━━ DATASET SECTION

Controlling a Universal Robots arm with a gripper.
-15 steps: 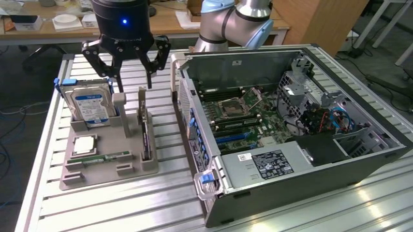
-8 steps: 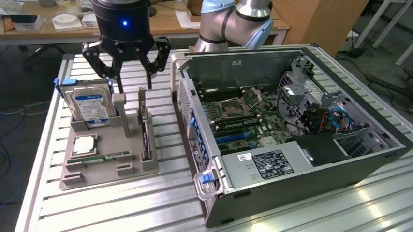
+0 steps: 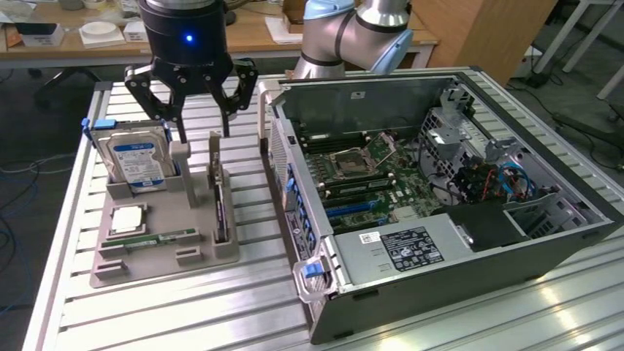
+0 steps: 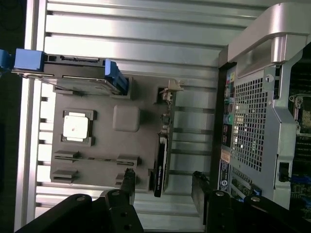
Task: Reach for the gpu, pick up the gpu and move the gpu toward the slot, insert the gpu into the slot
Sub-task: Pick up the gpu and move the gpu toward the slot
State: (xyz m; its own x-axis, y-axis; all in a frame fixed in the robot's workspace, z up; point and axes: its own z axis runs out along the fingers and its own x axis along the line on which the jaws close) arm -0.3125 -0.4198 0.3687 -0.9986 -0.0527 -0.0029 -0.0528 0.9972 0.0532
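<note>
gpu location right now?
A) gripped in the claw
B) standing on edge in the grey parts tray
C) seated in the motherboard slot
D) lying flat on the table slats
B: the gpu stands on edge along one side of the grey parts tray, outside the PC case, while the claw hangs open above the tray, holding nothing.

Slatted aluminium-profile table (image 3: pixel 195 307), ribs running lengthwise. Toward the exterior view's left, a grey moulded parts holder (image 3: pixel 166 212), flat on the slats. Just beside it, toward the exterior view's right, an open desktop computer case (image 3: pixel 468 285), laid on its side, open face up.
</note>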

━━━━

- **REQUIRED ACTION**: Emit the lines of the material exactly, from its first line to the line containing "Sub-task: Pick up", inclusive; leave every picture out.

- **RESPONSE**:
Controlling a Universal Robots arm with a gripper.
-15 steps: 
-8 steps: 
+0 steps: 
+0 steps: 
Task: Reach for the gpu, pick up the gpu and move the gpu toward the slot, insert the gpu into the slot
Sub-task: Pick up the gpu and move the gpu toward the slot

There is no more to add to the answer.